Use URIs: All important resources SHOULD be identified by an absolute URI reference.¹

The impact of making resources addressable with absolute URI references varies from linking and bookmarking to unintended consequences, such as global search services. See the TAG finding URIs, Addressability, and the use of HTTP GET for some details about the interaction of this principle in HTTP application design.

Some resources do not have URIs. URIs are denumerable, which means there are enough to give one to every real number without collisions, for example.

Open Say something here à la what Tim Bray said: "Designers SHOULD NOT build a world of resources that cannot be identified by URI."?

2.2. Operations on URIs

The two primary operations on absolute URI references are:

Interaction with resources.
Comparison (e.g., of XML namespace identifiers [XMLNS] for equivalence).

There may be applications where comparison is expected the sole or primary operation on an absolute URI reference. In such cases, it does not matter whether one has chosen a URI or an absolute URI reference to identify a resource.

When one expects to interact with a resource, there are some advantages to identifying that resource with a URI rather than an absolute URI reference: only URIs work with intermediaries in the Web architecture (e.g., proxies) or with redirection (in HTTP, for example).

Note: Even if an absolute URI reference with a fragment identifier is used to refer to a resource, one may refer to a portion of that resource with a different absolute URI reference.

2.2.1. Interactions with resources

To dereference an absolute URI reference is to use it to interact with the resource it identifies. One interacts with a resource through representations of the resource. A resource is an abstraction for which there is a conceptual mapping to a (possibly empty) set of representations. A representation may be full fidelity, i.e. a complete description, or it may be partial, i.e. describes some aspect of the resource. The interpretation of any such representation is determined by its Media type.

For instance, suppose the URI http://weather.yahoo.com/forecast/MXOA0069 identifies a resource that is "the weather forecast for Oaxaca, Mexico". A representation retrieved by means of that URI may be encoded in any number of formats, including HTML, XHTML, SVG, etc.; see chapter 2 for more information about formats.

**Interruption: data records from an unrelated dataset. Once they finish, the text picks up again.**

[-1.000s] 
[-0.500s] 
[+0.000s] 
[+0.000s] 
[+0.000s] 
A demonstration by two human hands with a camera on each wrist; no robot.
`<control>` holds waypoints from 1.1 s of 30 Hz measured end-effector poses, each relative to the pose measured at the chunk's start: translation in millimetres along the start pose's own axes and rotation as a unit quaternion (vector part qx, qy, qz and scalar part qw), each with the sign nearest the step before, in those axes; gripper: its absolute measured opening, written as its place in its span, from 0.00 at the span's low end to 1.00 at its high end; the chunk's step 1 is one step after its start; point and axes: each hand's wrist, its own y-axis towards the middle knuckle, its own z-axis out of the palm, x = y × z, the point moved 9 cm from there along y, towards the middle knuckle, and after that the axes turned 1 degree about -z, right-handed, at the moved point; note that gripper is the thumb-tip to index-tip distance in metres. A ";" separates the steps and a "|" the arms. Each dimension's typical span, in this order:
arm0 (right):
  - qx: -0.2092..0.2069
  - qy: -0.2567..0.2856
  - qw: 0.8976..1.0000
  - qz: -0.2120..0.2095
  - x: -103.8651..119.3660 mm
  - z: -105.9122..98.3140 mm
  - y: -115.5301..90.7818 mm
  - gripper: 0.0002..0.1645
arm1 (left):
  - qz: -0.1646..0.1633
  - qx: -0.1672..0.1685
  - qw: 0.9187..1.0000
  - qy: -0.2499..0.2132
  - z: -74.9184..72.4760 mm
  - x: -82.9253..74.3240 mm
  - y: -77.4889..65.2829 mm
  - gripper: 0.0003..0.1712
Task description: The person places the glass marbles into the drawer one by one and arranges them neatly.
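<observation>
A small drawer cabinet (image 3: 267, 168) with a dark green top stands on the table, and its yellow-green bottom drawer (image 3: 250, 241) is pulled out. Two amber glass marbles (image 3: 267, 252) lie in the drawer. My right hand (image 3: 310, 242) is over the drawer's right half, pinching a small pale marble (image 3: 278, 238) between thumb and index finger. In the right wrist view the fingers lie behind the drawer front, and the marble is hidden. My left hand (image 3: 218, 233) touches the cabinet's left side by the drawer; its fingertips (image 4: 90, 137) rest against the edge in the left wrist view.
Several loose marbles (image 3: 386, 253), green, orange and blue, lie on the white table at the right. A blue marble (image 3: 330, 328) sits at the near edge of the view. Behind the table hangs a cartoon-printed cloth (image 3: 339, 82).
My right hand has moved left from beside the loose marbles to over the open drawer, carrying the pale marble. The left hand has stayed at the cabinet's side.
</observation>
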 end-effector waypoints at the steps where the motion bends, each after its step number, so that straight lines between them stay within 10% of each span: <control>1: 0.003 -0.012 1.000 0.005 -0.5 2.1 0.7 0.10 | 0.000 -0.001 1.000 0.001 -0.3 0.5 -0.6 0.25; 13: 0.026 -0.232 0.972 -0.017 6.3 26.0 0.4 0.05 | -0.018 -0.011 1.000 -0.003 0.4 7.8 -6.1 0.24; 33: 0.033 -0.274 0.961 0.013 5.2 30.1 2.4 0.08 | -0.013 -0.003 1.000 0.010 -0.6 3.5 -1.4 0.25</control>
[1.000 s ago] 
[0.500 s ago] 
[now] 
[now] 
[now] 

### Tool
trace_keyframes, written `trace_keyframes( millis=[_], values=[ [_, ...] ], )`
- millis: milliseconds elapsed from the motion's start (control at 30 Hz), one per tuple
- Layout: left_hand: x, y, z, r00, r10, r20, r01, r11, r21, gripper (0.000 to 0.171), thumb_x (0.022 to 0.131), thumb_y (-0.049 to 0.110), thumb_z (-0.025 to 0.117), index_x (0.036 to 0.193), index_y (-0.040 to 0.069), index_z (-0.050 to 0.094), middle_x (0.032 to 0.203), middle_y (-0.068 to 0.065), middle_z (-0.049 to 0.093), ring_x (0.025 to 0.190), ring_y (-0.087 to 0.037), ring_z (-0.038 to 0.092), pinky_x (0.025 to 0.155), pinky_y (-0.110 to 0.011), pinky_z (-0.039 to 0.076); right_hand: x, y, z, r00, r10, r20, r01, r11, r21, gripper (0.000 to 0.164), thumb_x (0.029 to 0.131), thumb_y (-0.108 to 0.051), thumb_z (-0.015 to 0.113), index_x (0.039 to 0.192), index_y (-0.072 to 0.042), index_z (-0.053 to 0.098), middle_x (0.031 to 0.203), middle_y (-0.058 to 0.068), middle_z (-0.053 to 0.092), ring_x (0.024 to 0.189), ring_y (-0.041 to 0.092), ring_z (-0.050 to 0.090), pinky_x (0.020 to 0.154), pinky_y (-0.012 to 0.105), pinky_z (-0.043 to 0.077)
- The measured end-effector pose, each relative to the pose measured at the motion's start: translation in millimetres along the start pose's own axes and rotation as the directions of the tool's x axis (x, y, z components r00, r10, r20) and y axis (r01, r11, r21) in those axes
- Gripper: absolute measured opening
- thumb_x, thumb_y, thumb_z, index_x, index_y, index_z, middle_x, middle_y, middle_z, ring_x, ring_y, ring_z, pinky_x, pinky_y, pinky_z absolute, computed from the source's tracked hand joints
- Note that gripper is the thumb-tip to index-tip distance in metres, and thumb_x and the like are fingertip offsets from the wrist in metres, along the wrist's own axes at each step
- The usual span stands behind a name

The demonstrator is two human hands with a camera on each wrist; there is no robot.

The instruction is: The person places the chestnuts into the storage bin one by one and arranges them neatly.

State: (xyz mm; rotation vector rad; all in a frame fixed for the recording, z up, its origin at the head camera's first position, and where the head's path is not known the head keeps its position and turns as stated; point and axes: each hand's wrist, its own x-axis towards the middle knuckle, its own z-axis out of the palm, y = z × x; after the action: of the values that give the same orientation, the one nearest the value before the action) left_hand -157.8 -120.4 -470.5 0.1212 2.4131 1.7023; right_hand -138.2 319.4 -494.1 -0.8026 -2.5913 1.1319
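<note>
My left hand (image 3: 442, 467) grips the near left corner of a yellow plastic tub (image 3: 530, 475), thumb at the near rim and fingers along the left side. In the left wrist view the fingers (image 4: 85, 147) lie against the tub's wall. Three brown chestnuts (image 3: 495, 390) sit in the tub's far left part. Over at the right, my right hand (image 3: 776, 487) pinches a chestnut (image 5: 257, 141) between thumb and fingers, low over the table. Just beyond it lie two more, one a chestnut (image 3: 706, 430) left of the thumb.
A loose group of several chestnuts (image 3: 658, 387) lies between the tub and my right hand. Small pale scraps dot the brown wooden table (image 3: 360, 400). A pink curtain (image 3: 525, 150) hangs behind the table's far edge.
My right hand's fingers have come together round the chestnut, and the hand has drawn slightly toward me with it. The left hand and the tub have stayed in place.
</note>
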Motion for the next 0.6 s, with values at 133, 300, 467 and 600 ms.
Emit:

Interaction with a resource is governed by recursive application of a finite set of specifications, beginning with the specification that governs the scheme of the URI. For example, suppose the absolute URI reference http://www.example.org/test/foo.svg is used within an a element of an SVG document. The sequence of specifications applied is:

The URI specification [RFC2396]. This specification says (in section 3.1) that the scheme "define the semantics for the remainder of the URI string." In this case, the URI scheme is HTTP.
The HTTP/1.1 protocol. Section 3.2.2 of RFC2616 [RFC2616] explains the semantics of HTTP URIs.
The SVG 1.0 Recommendation [SVG10], which imports the link semantics defined by XLink 1.0 [XLink10]. Section 17.4 of the SVG specification suggests that interaction with an a link involves retrieving a representation a resource, identified by the XLink href attribute: "By activating these links (by clicking with the mouse, through keyboard input, voice commands, etc.), users may visit these resources." This means that the GET method defined in HTTP/1.1 is used to retrieve the representation of the resource.
Once the representation has been retrieved, the Media type of the representation (here, SVG 1.0) governs its interpretation (here, rendering).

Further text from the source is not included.